### WORK INSTRUCTIONS
Retrieve every line of the data holding the word "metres".

[Records from a data collection]
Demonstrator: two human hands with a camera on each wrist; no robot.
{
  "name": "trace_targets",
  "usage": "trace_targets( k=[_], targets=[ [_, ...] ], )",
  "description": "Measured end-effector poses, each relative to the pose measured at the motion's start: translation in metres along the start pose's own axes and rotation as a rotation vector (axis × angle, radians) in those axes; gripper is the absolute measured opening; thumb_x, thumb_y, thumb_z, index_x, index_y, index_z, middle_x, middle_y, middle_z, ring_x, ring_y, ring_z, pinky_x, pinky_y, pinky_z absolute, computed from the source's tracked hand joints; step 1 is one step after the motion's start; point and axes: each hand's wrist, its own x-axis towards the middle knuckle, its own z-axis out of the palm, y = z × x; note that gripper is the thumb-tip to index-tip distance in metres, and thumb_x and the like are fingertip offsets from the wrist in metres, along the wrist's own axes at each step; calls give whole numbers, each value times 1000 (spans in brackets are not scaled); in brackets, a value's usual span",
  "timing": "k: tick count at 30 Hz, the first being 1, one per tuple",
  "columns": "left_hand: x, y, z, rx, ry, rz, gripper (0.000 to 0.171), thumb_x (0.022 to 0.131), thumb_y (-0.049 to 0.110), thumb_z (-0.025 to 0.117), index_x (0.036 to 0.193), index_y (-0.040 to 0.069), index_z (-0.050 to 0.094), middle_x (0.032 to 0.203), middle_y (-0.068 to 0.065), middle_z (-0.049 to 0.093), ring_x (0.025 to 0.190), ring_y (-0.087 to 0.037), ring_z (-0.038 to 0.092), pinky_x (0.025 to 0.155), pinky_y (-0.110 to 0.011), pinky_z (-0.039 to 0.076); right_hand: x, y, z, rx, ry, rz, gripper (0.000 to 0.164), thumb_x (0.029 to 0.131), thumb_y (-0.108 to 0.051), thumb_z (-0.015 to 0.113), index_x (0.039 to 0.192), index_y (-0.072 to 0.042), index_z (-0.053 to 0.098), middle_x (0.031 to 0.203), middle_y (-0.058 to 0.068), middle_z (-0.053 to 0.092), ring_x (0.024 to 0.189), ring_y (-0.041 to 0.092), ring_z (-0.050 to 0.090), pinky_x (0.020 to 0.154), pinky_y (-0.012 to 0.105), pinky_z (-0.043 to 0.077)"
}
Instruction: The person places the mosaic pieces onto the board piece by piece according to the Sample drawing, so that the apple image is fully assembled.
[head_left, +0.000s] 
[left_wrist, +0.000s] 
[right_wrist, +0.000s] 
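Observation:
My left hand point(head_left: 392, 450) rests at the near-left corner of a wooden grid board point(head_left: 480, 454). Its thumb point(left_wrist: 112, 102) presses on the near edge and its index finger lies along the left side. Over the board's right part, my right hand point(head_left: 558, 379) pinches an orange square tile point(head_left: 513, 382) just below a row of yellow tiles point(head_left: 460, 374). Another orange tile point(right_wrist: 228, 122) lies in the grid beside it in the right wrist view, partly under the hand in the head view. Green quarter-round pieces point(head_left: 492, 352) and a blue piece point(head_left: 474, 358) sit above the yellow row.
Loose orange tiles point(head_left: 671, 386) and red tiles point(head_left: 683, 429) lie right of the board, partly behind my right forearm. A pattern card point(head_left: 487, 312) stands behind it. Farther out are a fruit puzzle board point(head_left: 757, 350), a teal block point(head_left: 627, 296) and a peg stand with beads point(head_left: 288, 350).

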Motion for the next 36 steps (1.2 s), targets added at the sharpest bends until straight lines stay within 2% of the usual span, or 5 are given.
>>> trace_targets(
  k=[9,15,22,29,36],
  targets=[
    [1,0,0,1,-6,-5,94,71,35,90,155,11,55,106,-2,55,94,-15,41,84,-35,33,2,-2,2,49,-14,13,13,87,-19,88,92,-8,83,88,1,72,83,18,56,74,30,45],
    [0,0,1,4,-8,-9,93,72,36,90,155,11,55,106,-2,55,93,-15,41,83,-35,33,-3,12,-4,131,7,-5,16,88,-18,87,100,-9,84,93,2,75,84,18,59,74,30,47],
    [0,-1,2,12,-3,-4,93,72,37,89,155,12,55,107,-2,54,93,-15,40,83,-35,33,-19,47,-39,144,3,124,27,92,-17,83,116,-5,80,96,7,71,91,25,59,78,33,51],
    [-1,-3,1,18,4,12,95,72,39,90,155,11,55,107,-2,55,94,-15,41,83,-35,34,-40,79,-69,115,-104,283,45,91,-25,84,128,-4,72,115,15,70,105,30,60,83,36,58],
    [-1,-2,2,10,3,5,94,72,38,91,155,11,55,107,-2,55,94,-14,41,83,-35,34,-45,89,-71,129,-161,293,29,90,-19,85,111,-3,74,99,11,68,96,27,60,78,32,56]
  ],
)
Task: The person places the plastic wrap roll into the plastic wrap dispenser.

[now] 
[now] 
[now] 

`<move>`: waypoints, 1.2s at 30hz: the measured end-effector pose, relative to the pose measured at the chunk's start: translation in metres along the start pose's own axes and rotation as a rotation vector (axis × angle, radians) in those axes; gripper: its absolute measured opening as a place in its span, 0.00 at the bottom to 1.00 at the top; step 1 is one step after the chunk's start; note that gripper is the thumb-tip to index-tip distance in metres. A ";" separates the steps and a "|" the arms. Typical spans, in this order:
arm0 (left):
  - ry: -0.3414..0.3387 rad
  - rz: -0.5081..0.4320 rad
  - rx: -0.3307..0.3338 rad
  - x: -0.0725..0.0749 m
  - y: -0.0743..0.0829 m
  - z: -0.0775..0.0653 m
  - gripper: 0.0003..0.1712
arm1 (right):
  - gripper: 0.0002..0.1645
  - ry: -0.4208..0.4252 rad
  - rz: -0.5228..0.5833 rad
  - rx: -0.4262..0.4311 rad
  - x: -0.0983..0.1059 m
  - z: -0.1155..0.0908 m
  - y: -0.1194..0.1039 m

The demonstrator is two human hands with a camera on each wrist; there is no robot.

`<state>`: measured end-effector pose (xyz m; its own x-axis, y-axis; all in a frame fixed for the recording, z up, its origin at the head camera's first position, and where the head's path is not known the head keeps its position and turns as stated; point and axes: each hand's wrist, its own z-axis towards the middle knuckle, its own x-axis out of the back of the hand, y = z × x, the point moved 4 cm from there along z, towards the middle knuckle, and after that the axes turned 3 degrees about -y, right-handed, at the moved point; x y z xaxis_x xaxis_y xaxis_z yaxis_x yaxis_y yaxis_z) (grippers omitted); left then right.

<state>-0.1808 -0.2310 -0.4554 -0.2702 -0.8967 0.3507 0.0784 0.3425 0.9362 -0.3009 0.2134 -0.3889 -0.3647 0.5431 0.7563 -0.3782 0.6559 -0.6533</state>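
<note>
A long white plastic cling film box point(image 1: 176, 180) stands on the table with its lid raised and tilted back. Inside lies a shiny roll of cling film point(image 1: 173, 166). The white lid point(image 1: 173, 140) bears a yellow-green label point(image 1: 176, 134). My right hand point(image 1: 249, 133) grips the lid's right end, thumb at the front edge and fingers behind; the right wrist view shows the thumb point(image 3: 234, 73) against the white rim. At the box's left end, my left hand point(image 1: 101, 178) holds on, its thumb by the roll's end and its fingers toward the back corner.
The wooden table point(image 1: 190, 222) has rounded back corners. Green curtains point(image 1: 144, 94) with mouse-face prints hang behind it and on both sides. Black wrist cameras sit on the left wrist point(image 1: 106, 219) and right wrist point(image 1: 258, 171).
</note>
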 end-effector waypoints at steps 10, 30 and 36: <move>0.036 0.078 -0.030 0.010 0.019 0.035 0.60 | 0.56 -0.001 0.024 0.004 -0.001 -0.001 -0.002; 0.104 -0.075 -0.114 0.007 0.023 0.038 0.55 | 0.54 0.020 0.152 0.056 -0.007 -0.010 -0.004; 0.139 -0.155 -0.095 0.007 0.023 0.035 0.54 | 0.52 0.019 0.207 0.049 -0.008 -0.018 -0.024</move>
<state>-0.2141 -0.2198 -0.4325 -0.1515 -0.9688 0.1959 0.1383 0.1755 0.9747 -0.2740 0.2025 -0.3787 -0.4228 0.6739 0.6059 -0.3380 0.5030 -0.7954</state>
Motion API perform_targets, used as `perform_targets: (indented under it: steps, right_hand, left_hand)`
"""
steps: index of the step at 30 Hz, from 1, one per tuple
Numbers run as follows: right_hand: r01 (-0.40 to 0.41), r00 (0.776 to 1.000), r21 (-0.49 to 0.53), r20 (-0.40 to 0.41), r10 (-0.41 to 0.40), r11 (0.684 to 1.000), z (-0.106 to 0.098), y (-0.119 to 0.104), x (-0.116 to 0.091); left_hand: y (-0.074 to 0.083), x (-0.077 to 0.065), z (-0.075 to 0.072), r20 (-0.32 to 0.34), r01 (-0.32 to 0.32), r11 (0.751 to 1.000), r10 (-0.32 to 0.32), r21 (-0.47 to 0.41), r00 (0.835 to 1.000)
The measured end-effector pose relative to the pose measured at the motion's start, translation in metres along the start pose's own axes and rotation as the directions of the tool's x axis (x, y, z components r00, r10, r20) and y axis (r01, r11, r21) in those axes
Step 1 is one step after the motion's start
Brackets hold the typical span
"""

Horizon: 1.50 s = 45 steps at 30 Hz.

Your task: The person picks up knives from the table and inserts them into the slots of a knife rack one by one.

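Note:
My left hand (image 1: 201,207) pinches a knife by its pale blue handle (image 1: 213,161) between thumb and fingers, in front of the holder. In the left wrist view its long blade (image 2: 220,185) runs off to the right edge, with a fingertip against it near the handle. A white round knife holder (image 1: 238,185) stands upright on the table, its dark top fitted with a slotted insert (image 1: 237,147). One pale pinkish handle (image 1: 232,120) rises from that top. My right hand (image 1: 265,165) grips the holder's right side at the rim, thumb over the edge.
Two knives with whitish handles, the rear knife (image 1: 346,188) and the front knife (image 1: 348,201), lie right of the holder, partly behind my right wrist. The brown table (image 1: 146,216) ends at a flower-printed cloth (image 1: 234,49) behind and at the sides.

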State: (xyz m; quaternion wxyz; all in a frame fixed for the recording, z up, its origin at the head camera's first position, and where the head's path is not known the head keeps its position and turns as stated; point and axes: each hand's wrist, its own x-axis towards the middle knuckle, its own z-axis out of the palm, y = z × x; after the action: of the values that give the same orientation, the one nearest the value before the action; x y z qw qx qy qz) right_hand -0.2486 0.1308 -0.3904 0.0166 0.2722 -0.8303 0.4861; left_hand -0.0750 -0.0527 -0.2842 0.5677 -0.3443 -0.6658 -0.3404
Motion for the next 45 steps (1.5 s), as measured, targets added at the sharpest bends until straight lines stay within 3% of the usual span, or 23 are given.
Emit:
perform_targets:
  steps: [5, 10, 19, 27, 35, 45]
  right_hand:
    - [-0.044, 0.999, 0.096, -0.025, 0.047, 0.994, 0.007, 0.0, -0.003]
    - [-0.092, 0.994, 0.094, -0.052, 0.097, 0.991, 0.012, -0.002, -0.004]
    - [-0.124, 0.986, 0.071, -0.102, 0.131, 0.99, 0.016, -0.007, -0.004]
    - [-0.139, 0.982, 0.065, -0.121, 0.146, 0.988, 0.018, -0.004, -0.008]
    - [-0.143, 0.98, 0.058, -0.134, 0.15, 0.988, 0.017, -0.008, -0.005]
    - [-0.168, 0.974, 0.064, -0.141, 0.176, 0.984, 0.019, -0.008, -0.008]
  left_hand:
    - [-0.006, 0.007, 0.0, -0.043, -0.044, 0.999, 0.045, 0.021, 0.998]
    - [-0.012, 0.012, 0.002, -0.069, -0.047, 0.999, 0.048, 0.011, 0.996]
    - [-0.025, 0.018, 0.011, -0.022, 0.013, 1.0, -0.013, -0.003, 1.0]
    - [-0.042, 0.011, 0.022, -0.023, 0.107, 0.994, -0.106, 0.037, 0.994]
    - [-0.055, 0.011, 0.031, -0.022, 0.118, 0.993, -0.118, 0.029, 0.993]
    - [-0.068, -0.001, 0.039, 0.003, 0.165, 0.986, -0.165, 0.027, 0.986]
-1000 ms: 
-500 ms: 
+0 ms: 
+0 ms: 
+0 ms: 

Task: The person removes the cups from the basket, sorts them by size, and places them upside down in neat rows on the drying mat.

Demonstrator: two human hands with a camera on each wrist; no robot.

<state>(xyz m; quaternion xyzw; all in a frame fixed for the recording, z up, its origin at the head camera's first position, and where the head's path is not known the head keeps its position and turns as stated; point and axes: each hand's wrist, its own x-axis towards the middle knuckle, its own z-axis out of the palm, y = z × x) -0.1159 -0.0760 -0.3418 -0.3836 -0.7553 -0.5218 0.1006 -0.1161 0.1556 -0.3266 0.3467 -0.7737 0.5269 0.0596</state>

### TASK RESULT
  "description": "Measured end-effector poses, each relative to the pose measured at the motion's start: translation in metres along the start pose's own axes and rotation as a rotation vector (axis × angle, radians) in those axes; gripper is the absolute measured opening; thumb_x, thumb_y, thumb_z, index_x, index_y, index_z, middle_x, middle_y, middle_z, ring_x, ring_y, ring_z, pinky_x, pinky_y, pinky_z absolute, computed from the source's tracked hand joints; step 1 is one step after the motion's start; point and axes: each hand's wrist, its own x-axis towards the middle knuckle, its own z-axis out of the palm, y = z × x; note that gripper is the thumb-tip to index-tip distance in metres, and thumb_x and the like are fingertip offsets from the wrist in metres, along the wrist's own axes at each step; calls give whole numbers, each value times 1000 (spans in brackets are not scaled); in brackets, a value's usual span",
`<move>`: waypoints, 1.2s at 30hz: the measured end-effector pose, relative to the pose measured at the chunk's start: translation in metres along the start pose's own axes and rotation as a rotation vector (axis × angle, radians) in those axes; gripper: its absolute measured opening as a place in its span, 0.00 at the bottom to 1.00 at the top; step 1 is one step after the chunk's start; note that gripper is the thumb-tip to index-tip distance in metres. A ";" separates the steps and a "|" the arms. Typical spans, in this order:
The measured end-effector pose relative to the pose measured at the motion's start, translation in metres along the start pose's own axes and rotation as the directions of the tool's x axis (x, y, z components r00, r10, r20) and y axis (r01, r11, r21) in those axes

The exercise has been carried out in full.